Mods can still move/delete the thread.

Roman rooms / Loci technique / Routes





Story/Journey Method





(old) Loci/Pochmann Edges Tutorial


----------



## Gparker (Mar 18, 2009)

i likes the second one alot since that is still what i use ever since i saw your video, except i have a fixed list


----------



## tim (Mar 19, 2009)

Nice explanation .

I wonder how bad it really is if you don't link your images with your locations. I never really do it, i just put them on "the table".


----------



## F.P. (Mar 19, 2009)

Thanks! 

I guess it depends on the routepoint and the image...a routepoint is very good if you just have to put an image on there or if it's really easy to have an interaction.

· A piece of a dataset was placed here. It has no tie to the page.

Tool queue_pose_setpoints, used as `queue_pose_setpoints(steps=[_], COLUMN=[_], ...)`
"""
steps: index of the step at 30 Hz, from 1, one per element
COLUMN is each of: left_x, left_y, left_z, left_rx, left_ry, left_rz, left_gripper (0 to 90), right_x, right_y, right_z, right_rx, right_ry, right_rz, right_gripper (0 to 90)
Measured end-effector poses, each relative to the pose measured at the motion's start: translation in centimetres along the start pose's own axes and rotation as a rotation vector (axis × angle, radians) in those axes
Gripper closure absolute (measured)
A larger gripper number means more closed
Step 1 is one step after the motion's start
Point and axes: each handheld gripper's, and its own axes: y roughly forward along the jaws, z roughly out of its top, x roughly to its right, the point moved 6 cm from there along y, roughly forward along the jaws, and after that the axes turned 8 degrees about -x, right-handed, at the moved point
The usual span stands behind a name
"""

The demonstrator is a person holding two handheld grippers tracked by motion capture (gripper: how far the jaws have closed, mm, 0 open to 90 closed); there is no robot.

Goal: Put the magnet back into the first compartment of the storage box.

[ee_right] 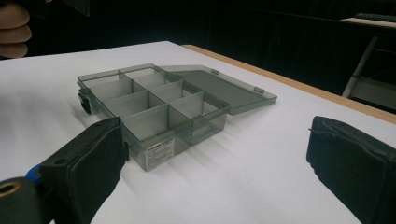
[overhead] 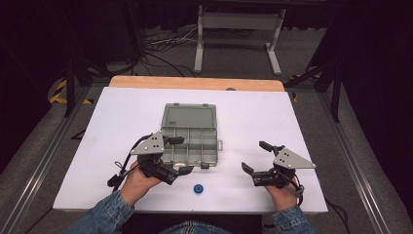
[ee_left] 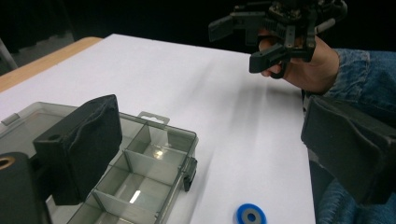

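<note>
— Box? Which way round?
— One grey compartment box (overhead: pixel 195 144) mid-bench (overhead: pixel 253 105), lid (overhead: pixel 189 117) flung open toward the far edge, long axis running near to far.
— Anything else?
— One blue ring (overhead: pixel 198 188), flat, just short of the box.
— Tools?
— Two. Left tool (overhead: pixel 178 155) gaping wide over the box's near-left corner, gripping nothing. Right tool (overhead: pixel 255 157) likewise agape, empty, well apart.

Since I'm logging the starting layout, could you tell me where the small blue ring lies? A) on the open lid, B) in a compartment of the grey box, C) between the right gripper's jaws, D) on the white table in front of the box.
D: the blue ring lies on the bare white table, nearer the person than the open grey box, held by neither gripper.
</note>
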Motion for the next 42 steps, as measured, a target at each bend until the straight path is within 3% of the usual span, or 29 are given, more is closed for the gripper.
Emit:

The toilet is a good example...no matter what image I put in there, I won't forget it. 
One of the best routepoints!

And it also depends if you want to memorise the information for a very long time/want it to be in your long term memory; then I would definitely suggest to be creative when connecting the images with the routepoints; the information will last longer that way.

As for blindfold cubing - that's probably not needed.


----------



## Sin-H (Mar 19, 2009)

awesome shirt! it's pretty nice to hear an "expert" talking. 
see you tomorrow.

btw: why are you being showed as offline on MSN?


----------



## F.P. (Mar 19, 2009)

I posted this from Julias laptop, just came home. 

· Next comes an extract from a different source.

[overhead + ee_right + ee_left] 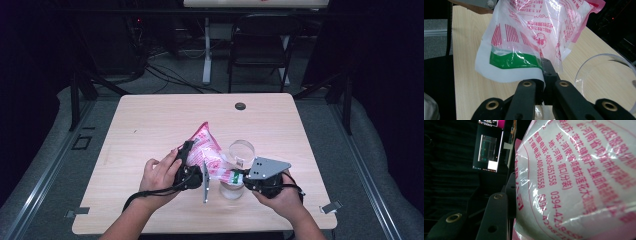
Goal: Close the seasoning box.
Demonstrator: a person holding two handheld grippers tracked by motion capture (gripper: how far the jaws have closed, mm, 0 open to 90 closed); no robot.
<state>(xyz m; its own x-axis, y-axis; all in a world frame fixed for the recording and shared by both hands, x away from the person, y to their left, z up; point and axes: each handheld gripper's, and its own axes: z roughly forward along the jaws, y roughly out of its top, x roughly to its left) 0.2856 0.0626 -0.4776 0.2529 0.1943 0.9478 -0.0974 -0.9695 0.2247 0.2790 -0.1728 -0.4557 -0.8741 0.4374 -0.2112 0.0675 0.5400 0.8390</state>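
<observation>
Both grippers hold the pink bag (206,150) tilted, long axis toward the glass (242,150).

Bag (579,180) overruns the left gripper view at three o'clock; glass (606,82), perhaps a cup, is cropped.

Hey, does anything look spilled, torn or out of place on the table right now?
Nothing spilled or torn. The pink-printed bag hangs tilted above the table, held by the left gripper and right gripper, beside the clear glass container.
</observation>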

And yep...we will see us tomorrow!


----------



## blah (Mar 19, 2009)

I, like most others, prefer e^(i*pi) + 1 = 0


----------



## F.P. (Mar 20, 2009)

The other version is better for a T-Shirt though. 


Probably I'm going to make a few videos specifically about blindfold cubing and not mnemo techniques in general, since people don't really seem to be that interested and/or the videos I posted until now just suck.

Compared to the stuff I'm memorising at the moment, mulit bld is qute an easy task...so I might give some helpful tips on that.

I guess people would be interested in some words by tim...make a tutorial.


----------



## Mike Hughey (Mar 20, 2009)

F.P. said:


> Compared to the stuff I'm memorising at the moment, mulit bld is qute an easy task...so I might give some helpful tips on that.



What is the stuff you're memorizing at the moment? (Just curious.)


----------



## F.P. (Mar 21, 2009)

Mike Hughey said:


> What is the stuff you're memorizing at the moment? (Just curious.)



An encyclopedia.


----------



## Mike Hughey (Mar 21, 2009)

F.P. said:


> Mike Hughey said:
> 
> 
> > What is the stuff you're memorizing at the moment? (Just curious.)
> ...



Uh, .... wow.


----------



## tim (Mar 21, 2009)

F.P. said:


> Mike Hughey said:
> 
> 
> > What is the stuff you're memorizing at the moment? (Just curious.)
> ...



What?


----------



## Sin-H (Mar 21, 2009)

tim said:


> F.P. said:
> 
> 
> > Mike Hughey said:
> ...



that was pretty much my reaction when he told me that


----------



## cubeman34 (Mar 21, 2009)

O___O (to short)


----------



## not_kevin (Mar 22, 2009)

Which encyclopedia, out of curiosity?

And wow indeed. I can barely hold the stuff I know in my head.


----------



## byu (Mar 22, 2009)

Brittanica (just my guess)

Finished the As yet?

I want to try, but I'll probably start with the dictionary.


----------